THE DATA START

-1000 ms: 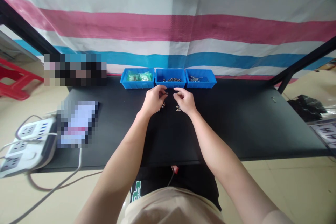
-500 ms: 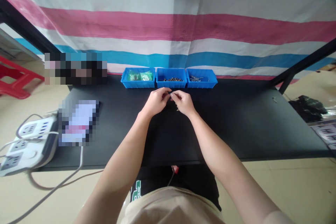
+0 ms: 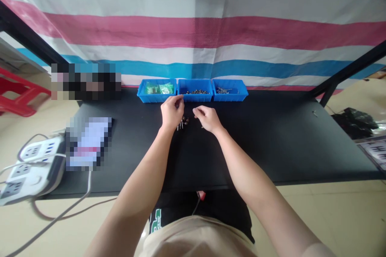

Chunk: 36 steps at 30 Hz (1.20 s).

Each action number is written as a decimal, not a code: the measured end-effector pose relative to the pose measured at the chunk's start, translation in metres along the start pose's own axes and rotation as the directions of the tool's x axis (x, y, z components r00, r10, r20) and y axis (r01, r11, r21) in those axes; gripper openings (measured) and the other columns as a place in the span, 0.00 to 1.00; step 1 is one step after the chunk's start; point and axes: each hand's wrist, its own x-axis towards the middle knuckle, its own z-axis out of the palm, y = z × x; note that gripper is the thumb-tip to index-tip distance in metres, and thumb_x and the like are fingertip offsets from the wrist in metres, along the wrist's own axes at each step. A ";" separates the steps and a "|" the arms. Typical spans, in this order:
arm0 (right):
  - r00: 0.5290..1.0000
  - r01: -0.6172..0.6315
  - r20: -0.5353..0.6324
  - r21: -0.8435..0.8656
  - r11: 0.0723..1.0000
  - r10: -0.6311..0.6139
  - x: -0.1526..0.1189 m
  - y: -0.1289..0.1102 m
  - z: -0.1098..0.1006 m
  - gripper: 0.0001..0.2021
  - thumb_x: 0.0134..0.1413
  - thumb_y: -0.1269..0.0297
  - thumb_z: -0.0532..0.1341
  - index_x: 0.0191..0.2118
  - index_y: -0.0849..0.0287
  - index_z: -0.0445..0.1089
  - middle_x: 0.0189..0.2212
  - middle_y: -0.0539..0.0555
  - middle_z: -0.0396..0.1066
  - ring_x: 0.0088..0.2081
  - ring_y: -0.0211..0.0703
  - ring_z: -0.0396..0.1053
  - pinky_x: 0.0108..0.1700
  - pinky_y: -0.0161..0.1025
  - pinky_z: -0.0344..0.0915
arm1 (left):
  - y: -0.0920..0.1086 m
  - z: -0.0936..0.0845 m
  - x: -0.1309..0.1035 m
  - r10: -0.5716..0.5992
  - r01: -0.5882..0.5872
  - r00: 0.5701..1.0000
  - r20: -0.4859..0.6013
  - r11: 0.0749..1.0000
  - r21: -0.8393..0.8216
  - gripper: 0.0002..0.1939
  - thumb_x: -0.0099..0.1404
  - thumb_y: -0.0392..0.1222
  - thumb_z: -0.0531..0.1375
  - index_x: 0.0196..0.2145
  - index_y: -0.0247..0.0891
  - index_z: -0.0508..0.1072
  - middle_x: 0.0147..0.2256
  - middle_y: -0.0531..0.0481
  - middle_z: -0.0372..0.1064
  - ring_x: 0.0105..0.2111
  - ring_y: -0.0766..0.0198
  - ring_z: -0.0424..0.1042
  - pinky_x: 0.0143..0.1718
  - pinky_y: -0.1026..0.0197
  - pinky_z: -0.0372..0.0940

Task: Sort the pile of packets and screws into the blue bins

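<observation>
My left hand (image 3: 173,111) is at the front edge of the blue bins, its fingers curled together; what they hold, if anything, is hidden. To its right, my right hand (image 3: 207,118) hovers over the black table with thumb and fingers pinched on something too small to make out. Several small metal pieces with pins (image 3: 182,123) lie on the table between the hands. Behind, the middle blue bin (image 3: 195,97) contains small brownish metal parts. Thin silvery pins (image 3: 223,90) are in the right blue bin (image 3: 230,98). Green-and-clear packets (image 3: 159,88) fill part of the left blue bin (image 3: 156,98).
On the left of the black table (image 3: 271,144) are a blurred-out phone-like device (image 3: 90,140) and a white power strip (image 3: 33,164) with cables. A small metal piece (image 3: 314,113) lies at the far right. Black frame posts stand at both sides.
My hands have moved apart; the left one went left and up towards the bins. The small metal pieces on the table between them now show.
</observation>
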 end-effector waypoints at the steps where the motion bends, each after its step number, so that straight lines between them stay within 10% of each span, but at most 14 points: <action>1: 1.000 -0.002 0.006 -0.007 1.000 0.002 0.000 0.000 0.000 0.21 0.60 0.45 0.57 0.34 0.59 0.74 0.26 0.52 0.75 0.25 0.39 0.67 0.31 0.36 0.60 | -0.001 0.000 0.001 0.004 -0.004 1.000 0.007 1.000 0.017 0.14 0.67 0.39 0.55 0.44 0.37 0.78 0.40 0.45 0.78 0.37 0.61 0.75 0.43 0.58 0.69; 7: 0.999 0.003 0.034 -0.028 1.000 -0.002 0.000 -0.003 0.000 0.19 0.60 0.47 0.58 0.33 0.59 0.75 0.25 0.51 0.74 0.26 0.39 0.68 0.31 0.36 0.60 | 0.004 0.000 0.005 0.011 -0.067 0.980 0.200 0.960 0.273 0.28 0.66 0.44 0.57 0.62 0.38 0.67 0.60 0.38 0.67 0.60 0.43 0.62 0.59 0.40 0.57; 14: 0.999 0.029 0.047 -0.057 0.998 -0.026 0.000 -0.003 0.000 0.17 0.61 0.51 0.58 0.33 0.60 0.75 0.25 0.51 0.74 0.27 0.39 0.68 0.32 0.36 0.59 | 0.012 -0.001 0.003 -0.051 -0.111 0.922 0.385 0.915 0.388 0.35 0.67 0.49 0.56 0.68 0.38 0.58 0.69 0.38 0.51 0.64 0.33 0.52 0.58 0.32 0.50; 22: 0.999 0.009 0.050 -0.070 0.997 -0.005 -0.001 -0.004 -0.002 0.18 0.63 0.51 0.56 0.33 0.59 0.74 0.27 0.52 0.74 0.24 0.38 0.66 0.30 0.36 0.59 | 0.003 -0.026 0.008 -0.047 -0.014 0.968 0.247 0.971 0.241 0.19 0.64 0.36 0.54 0.49 0.37 0.77 0.47 0.40 0.75 0.49 0.48 0.71 0.53 0.47 0.65; 29: 0.998 0.025 0.056 -0.082 0.996 -0.020 0.000 0.001 -0.002 0.16 0.63 0.53 0.56 0.35 0.59 0.75 0.27 0.52 0.74 0.26 0.39 0.68 0.30 0.35 0.61 | 0.000 -0.042 0.012 -0.034 -0.096 0.779 0.626 0.980 0.172 0.15 0.57 0.41 0.60 0.41 0.38 0.81 0.37 0.45 0.78 0.38 0.53 0.76 0.45 0.54 0.70; 36: 0.998 0.040 0.055 -0.083 0.996 -0.036 -0.001 -0.003 -0.002 0.13 0.60 0.59 0.57 0.32 0.60 0.75 0.27 0.52 0.75 0.29 0.39 0.71 0.35 0.36 0.62 | -0.006 -0.039 0.012 0.012 -0.206 0.745 0.667 0.955 0.213 0.19 0.56 0.36 0.56 0.41 0.39 0.83 0.42 0.44 0.79 0.47 0.52 0.75 0.56 0.53 0.67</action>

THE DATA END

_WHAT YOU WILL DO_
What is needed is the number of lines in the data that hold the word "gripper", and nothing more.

_RESULT_
3